Model ini membuka akses bagi segmen unbanked dan underbanked, sekaligus memperbesar peluang konversi dan pendapatan bagi kreator serta mitra konten lokal.
![Ilustrasi Digitalisasi. [Pixabay]](https://media.suara.com/pictures/653x366/2024/10/12/70097-ilustrasi-digitalisasi.jpg)
Portofolio Digital Lifestyle Nuon 2026
Saat ini, Nuon mengelola berbagai lini bisnis digital, antara lain distribusi gim & top-up digital melalui UPOINT.ID, platform streaming musik Langit Musik, layanan agregasi musik Langitku, gaming-on-Demand HELD (tahap playtest), platform ticketing Tiketapasaja.com, dan layanan musik latar PlayUp.

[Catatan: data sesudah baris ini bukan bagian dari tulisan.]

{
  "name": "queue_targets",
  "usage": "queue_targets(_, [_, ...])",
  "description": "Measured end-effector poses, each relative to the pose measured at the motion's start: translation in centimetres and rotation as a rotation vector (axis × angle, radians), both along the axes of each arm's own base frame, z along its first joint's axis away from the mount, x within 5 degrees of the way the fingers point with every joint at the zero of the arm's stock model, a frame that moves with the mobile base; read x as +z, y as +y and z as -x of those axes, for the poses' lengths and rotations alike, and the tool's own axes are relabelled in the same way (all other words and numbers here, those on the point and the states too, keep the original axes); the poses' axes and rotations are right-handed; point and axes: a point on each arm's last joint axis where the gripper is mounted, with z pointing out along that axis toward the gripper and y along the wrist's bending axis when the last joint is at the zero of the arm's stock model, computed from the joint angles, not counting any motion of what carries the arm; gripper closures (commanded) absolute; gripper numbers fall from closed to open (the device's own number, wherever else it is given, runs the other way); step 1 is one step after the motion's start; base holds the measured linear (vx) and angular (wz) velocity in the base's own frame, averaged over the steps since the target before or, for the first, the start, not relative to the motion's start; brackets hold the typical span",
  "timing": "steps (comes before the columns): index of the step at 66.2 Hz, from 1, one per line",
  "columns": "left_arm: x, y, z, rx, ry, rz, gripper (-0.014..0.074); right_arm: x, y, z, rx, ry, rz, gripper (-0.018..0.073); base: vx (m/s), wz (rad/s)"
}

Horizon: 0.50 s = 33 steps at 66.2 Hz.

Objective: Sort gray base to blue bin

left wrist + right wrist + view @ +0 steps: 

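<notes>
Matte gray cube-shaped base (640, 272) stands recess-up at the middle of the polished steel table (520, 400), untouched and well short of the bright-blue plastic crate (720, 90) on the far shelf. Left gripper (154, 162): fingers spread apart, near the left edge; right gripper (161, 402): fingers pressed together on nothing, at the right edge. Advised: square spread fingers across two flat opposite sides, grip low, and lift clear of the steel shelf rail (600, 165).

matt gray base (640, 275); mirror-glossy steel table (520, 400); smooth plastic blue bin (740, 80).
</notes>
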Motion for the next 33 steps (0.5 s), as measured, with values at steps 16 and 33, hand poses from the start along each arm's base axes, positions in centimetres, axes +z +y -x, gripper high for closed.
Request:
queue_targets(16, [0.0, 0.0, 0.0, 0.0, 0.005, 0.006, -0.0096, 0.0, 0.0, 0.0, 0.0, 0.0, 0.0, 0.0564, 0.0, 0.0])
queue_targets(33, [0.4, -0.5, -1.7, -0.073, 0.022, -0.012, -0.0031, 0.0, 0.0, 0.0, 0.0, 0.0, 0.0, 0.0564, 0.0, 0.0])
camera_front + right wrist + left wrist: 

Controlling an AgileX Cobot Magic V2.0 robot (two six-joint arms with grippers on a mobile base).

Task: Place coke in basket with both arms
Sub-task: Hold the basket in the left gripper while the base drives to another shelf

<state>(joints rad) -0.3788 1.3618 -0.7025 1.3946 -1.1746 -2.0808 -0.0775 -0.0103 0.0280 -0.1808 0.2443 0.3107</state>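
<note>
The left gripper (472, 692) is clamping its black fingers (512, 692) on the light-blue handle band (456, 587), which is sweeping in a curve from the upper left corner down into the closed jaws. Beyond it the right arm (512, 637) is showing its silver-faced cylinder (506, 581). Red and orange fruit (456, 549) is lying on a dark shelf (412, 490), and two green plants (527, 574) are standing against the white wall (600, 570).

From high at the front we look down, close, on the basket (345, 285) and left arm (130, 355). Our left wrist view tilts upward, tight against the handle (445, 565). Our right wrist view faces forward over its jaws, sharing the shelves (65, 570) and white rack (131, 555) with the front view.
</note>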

Selain itu, pengembangan IP lokal menjadi fokus strategis 2026 untuk memperkuat kepemilikan aset kreatif domestik sekaligus meningkatkan daya saing global.
Sinergi lintas lini ini dirancang untuk meningkatkan user lifetime value dan memperkuat posisi Nuon dalam rantai nilai digital nasional.
Aris menegaskan bahwa struktur bisnis terintegrasi dari hulu ke hilir menjadikan Nuon sebagai aset digital strategis dalam portofolio Telkom Group.
“Dengan struktur bisnis yang terintegrasi dari penciptaan IP hingga monetisasi, Nuon berkembang menjadi strategic digital asset dalam portofolio Telkom Group. Model ini tidak hanya memperluas revenue stream non-konektivitas, tetapi juga memperkuat kendali atas nilai ekonomi digital domestik,” tutupnya.